The New Laser-Based Iron Beam Is Live — And It Shoots Drones for Pocket Change

Image from לאומנות on YouTube
Image from לאומנות on YouTube

This post is also available in: עברית (Hebrew)

Air-defense systems have become highly effective at intercepting rockets and missiles, but they come with a persistent problem: cost and capacity. Low-cost threats such as small drones, mortars, and short-range rockets can be launched in large numbers, forcing defenders to expend interceptor missiles that cost tens of thousands of dollars each. Over time, that imbalance strains budgets and inventories, especially during prolonged attacks.

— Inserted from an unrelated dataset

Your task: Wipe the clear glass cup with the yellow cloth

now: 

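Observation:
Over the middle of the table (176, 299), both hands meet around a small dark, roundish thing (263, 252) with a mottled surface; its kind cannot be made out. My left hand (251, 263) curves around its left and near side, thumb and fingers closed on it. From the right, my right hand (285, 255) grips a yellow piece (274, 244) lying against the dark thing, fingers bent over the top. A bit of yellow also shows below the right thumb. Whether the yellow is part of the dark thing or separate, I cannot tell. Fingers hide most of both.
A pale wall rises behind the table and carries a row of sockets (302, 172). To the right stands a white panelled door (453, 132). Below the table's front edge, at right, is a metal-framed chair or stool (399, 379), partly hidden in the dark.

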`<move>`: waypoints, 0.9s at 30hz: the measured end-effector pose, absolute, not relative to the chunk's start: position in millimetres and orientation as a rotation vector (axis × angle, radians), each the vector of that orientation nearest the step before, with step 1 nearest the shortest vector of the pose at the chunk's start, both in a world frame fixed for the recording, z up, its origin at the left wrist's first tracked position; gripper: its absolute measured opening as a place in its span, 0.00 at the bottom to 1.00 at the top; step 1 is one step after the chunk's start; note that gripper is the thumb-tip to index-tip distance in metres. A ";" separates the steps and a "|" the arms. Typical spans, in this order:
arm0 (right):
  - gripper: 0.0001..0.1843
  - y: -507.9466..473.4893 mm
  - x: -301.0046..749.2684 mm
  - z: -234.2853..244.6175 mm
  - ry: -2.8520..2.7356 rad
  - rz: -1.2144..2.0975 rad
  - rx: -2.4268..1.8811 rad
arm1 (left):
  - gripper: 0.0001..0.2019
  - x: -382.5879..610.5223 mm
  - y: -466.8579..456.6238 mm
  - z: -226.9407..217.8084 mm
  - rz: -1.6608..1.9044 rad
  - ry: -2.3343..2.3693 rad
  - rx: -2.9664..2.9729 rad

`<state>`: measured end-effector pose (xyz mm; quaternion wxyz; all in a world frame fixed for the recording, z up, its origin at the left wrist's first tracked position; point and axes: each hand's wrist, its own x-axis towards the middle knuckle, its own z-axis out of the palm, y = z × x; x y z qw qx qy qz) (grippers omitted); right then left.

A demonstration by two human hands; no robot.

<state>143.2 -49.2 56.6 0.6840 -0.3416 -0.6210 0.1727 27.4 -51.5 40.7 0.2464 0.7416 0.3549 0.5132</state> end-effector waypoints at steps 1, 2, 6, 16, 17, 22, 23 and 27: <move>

Israel’s newly deployed Iron Beam system is designed to address that gap. The 100-kilowatt high-energy laser has now been delivered to the Israel Defense Forces and is entering operational service, marking the first time a high-power laser interceptor has reached combat readiness. Iron Beam is set to operate as part of Israel’s layered air-defense network, working alongside Iron Dome, David’s Sling, and the Arrow systems rather than replacing them.

The concept behind Iron Beam is straightforward: use directed energy instead of physical interceptors to neutralize certain types of aerial threats. During recent tests, the laser successfully intercepted rockets, mortar shells, drones, and other low-flying targets under conditions intended to resemble real combat. By focusing a high-energy beam on a target, the system disables or destroys it without launching a missile.

From a defense perspective, the system fills a specific niche. Missile-based interceptors remain essential for fast, maneuvering, or long-range threats, but they are less efficient against slow, small, or low-altitude objects. Officials acknowledge that existing systems intercept the vast majority of rockets and missiles, yet smaller drones and similar targets are harder to defeat consistently. Iron Beam is intended to handle those simpler threats, preserving missile interceptors for more complex engagements.

According to Interesting Engineering, the most disruptive feature is cost. Each laser engagement consumes only a small amount of electricity—measured in cents—compared with interceptor missiles that can cost anywhere from $10,000 to $100,000 per shot. Because the system does not rely on ammunition, it can fire repeatedly as long as power is available, reducing logistical pressure during extended confrontations.

Iron Beam’s deployment also signals a shift in air-defense technology. Defense officials describe the handover as the transition from development into serial production, positioning laser systems as a permanent element of future defenses. At the same time, limitations remain. The laser’s effectiveness drops in poor visibility or adverse weather, meaning missile systems will continue to play a central role.

Named in Hebrew Or Eitan (“Eitan’s Light”), the system has been in development for more than a decade. Its arrival does not replace existing defenses, but it adds a new layer—one that changes the economics of air defense and offers a scalable response to the growing challenge of inexpensive aerial threats.